Tue Jun 24, 2014, 09:45 PM

2. There was a horrifying case to unbelievable water pollution in La Macarena, Colombia.

Dan Kovalik.
Human and Labor Rights Lawyer
Posted: April 1, 2010 09:22 AM

U.S. and Colombia Cover Up Atrocities Through Mass Graves

The biggest human rights scandal in years is developing in Colombia, though you wouldn't notice it from the total lack of media coverage here. The largest mass grave unearthed in Colombia was discovered by accident last year just outside a Colombian Army base in La Macarena, a rural municipality located in the Department of Meta just south of Bogota. The grave was discovered when children drank from a nearby stream and started to become seriously ill. These illnesses were traced to runoff from what was discovered to be a mass grave -- a grave marked only with small flags showing the dates (between 2002 and 2009) on which the bodies were buried.

According to a February 10, 2010 letter issued by Alexandra Valencia Molina, Director of the regional office of Colombia's own Procuraduria General de la Nacion -- a government agency tasked to investigate government corruption -- approximately 2,000 bodies are buried in this grave. The Colombian Army has admitted responsibility for the grave, claiming to have killed and buried alleged guerillas there. However, the bodies in the grave have yet to be identified. Instead, against all protocol for handling the remains of anyone killed by the military, especially those of guerillas, the bodies contained in the mass grave were buried there secretly without the requisite process of having the Colombian government certify that the deceased were indeed the armed combatants the Army claims.

And, given the current "false positive" scandal which has enveloped the government of President Alvaro Uribe and his Defense Minister, Juan Manuel Santos, who is now running to succeed Uribe as President, the Colombian Army's claim about the mass grave is especially suspect. This scandal revolves around the Colombian military, most recently under the direction of Juan Manuel Santos, knowingly murdering civilians in cold blood and then dressing them up to look like armed guerillas in order to justify more aid from the United States. According to the UN High Commissioner for Human Rights, Navi Pilay, this practice has been so "systematic and widespread" as to amount to a "crime against humanity." And sadly, when Ms. Pilay made this statement, she literally did not know the half of it.

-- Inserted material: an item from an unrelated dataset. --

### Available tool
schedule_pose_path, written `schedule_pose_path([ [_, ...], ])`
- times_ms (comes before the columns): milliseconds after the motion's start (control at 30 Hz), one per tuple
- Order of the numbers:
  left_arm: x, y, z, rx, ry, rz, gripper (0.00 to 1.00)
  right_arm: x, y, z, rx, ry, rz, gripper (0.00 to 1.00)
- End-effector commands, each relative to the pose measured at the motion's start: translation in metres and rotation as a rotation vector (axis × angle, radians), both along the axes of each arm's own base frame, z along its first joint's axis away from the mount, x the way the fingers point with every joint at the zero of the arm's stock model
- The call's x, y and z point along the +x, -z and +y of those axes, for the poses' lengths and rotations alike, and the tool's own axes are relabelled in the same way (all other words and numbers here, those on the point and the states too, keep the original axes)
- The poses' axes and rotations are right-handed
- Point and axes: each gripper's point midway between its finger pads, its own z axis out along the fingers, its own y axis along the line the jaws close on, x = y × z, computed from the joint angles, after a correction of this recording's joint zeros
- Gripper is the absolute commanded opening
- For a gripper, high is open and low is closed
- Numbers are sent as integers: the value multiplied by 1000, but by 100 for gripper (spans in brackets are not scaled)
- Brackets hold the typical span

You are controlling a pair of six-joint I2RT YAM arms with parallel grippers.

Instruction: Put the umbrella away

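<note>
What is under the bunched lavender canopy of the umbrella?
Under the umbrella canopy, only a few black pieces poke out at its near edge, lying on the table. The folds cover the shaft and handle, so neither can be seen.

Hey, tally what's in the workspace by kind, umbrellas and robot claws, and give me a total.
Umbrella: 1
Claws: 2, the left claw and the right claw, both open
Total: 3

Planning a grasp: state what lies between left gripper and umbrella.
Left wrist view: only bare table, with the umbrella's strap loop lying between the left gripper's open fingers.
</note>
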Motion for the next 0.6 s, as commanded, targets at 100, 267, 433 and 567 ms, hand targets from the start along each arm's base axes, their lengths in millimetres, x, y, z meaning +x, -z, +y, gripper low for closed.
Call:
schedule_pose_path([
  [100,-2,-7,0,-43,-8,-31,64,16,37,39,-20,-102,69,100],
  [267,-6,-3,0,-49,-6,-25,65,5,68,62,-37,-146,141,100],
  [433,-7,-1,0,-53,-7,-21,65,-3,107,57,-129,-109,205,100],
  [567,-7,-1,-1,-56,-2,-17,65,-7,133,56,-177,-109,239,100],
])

To date, not factoring in the mass grave, it has been confirmed by Colombian government sources that 2,000 civilians have fallen victim to the "false positive" scheme since President Uribe took office in 2002. If, as suspected by Colombian human rights groups, such as the "Comision de Derechos Humanos del Bajo Ariari" and the "Colectivo Orlando Fals Borda," the mass grave in La Macarena contains 2,000 more civilian victims of this scheme, then this would bring the total of those victimized by the "false positive" scandal to at least 4,000 --much worse than originally believed.